TASK INSTRUCTIONS
Below is a listing; transcribe it exactly but without any images.

COLLECTED DATA
§ §

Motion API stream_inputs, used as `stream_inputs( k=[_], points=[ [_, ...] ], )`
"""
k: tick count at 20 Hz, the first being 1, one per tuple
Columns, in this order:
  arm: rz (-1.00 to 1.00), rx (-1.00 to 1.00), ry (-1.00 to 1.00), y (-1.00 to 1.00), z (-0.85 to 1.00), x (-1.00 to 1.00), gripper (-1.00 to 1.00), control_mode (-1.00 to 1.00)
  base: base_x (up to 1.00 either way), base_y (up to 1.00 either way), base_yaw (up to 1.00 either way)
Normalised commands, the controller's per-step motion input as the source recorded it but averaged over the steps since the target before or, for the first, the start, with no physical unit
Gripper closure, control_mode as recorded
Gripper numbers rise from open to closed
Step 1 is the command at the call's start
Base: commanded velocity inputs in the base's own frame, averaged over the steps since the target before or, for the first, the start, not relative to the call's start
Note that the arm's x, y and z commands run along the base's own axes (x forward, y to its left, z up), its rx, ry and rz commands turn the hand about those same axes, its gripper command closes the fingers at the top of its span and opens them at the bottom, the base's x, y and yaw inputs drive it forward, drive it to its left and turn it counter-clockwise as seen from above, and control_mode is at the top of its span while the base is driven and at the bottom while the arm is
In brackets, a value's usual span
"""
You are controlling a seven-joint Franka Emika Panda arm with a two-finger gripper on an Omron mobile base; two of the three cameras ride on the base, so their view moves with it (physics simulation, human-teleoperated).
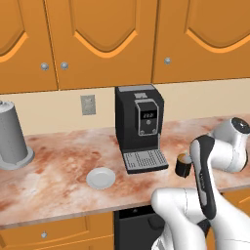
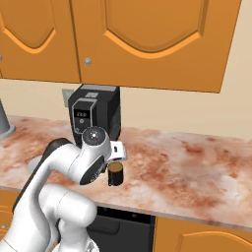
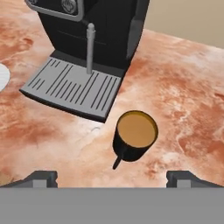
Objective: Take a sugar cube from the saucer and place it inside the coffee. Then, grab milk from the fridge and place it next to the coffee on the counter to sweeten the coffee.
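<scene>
Gripper [image 3: 112,177]: the jaws are spread wide and released; nothing is seen between the two dark tips, which stand far apart at the lower edge of the hand view.

Coffee [image 3: 134,135]: the dark cup is seen just ahead of the jaws and roughly centred between them, upright, its brown surface exposed. The hand is held above it, a position suited to a drop into the cup.

Sugar cube: no cube can be made out, neither between the jaws nor on the liquid; its location cannot be told.

Saucer [image 1: 101,177]: the plate is set well off to one side of the jaws, beyond the drip tray, and appears bare.

Coffee machine [image 1: 138,124]: it is placed beyond the jaws, behind the cup; its drip tray [image 3: 72,87] lies near the cup but apart from it.

Counter [image 2: 197,162]: bare stone is left beside the cup, judged sufficient for the milk.

Step judged: sugar stage likely finished; fridge trip not yet begun.
</scene>
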Motion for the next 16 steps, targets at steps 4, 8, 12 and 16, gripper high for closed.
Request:
stream_inputs(
  k=[4,8,12,16],
  points=[
    [-0.04,0.00,-0.01,0.48,0.15,0.00,-1.00,-1.00,0.00,0.00,0.00],
    [-0.06,0.00,0.00,0.42,0.02,0.14,-1.00,-1.00,0.00,0.00,0.00],
    [0.00,0.00,0.00,0.00,0.00,0.00,-1.00,1.00,0.05,0.07,-0.05],
    [0.00,0.00,0.00,0.00,0.00,0.00,-1.00,1.00,-0.74,0.00,-0.01]
  ],
)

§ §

YOUR RESPONSE
Motion API stream_inputs, used as `stream_inputs( k=[_], points=[ [_, ...] ], )`
"""
k: tick count at 20 Hz, the first being 1, one per tuple
Columns, in this order:
  arm: rz (-1.00 to 1.00), rx (-1.00 to 1.00), ry (-1.00 to 1.00), y (-1.00 to 1.00), z (-0.85 to 1.00), x (-1.00 to 1.00), gripper (-1.00 to 1.00), control_mode (-1.00 to 1.00)
  base: base_x (up to 1.00 either way), base_y (up to 1.00 either way), base_yaw (up to 1.00 either way)
Normalised commands, the controller's per-step motion input as the source recorded it but averaged over the steps since the target before or, for the first, the start, with no physical unit
Gripper closure, control_mode as recorded
Gripper numbers rise from open to closed
Step 1 is the command at the call's start
Base: commanded velocity inputs in the base's own frame, averaged over the steps since the target before or, for the first, the start, not relative to the call's start
Note that the arm's x, y and z commands run along the base's own axes (x forward, y to its left, z up), its rx, ry and rz commands turn the hand about those same axes, its gripper command closes the fingers at the top of its span and opens them at the bottom, the base's x, y and yaw inputs drive it forward, drive it to its left and turn it counter-clockwise as seen from above, and control_mode is at the top of its span while the base is driven and at the bottom while the arm is
In brackets, a value's usual span
"""
You are controlling a seven-joint Franka Emika Panda arm with a two-finger gripper on an Omron mobile base; two of the three cameras ride on the base, so their view moves with it (physics simulation, human-teleoperated).
Objective: Take a sugar cube from the saucer and place it inside the coffee. Then, grab milk from the fridge and place it next to the coffee on the counter to sweeten the coffee.
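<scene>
Gripper [image 3: 112,177]: the jaws are spread wide and released; nothing is seen between the two dark tips, which stand far apart at the lower edge of the hand view.

Coffee [image 3: 134,135]: the dark cup is seen just ahead of the jaws and roughly centred between them, upright, its brown surface exposed. The hand is held above it, a position suited to a drop into the cup.

Sugar cube: no cube can be made out, neither between the jaws nor on the liquid; its location cannot be told.

Saucer [image 1: 101,177]: the plate is set well off to one side of the jaws, beyond the drip tray, and appears bare.

Coffee machine [image 1: 138,124]: it is placed beyond the jaws, behind the cup; its drip tray [image 3: 72,87] lies near the cup but apart from it.

Counter [image 2: 197,162]: bare stone is left beside the cup, judged sufficient for the milk.

Step judged: sugar stage likely finished; fridge trip not yet begun.
</scene>
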Motion for the next 16 steps, targets at steps 4, 8, 12 and 16, gripper high for closed.
Request:
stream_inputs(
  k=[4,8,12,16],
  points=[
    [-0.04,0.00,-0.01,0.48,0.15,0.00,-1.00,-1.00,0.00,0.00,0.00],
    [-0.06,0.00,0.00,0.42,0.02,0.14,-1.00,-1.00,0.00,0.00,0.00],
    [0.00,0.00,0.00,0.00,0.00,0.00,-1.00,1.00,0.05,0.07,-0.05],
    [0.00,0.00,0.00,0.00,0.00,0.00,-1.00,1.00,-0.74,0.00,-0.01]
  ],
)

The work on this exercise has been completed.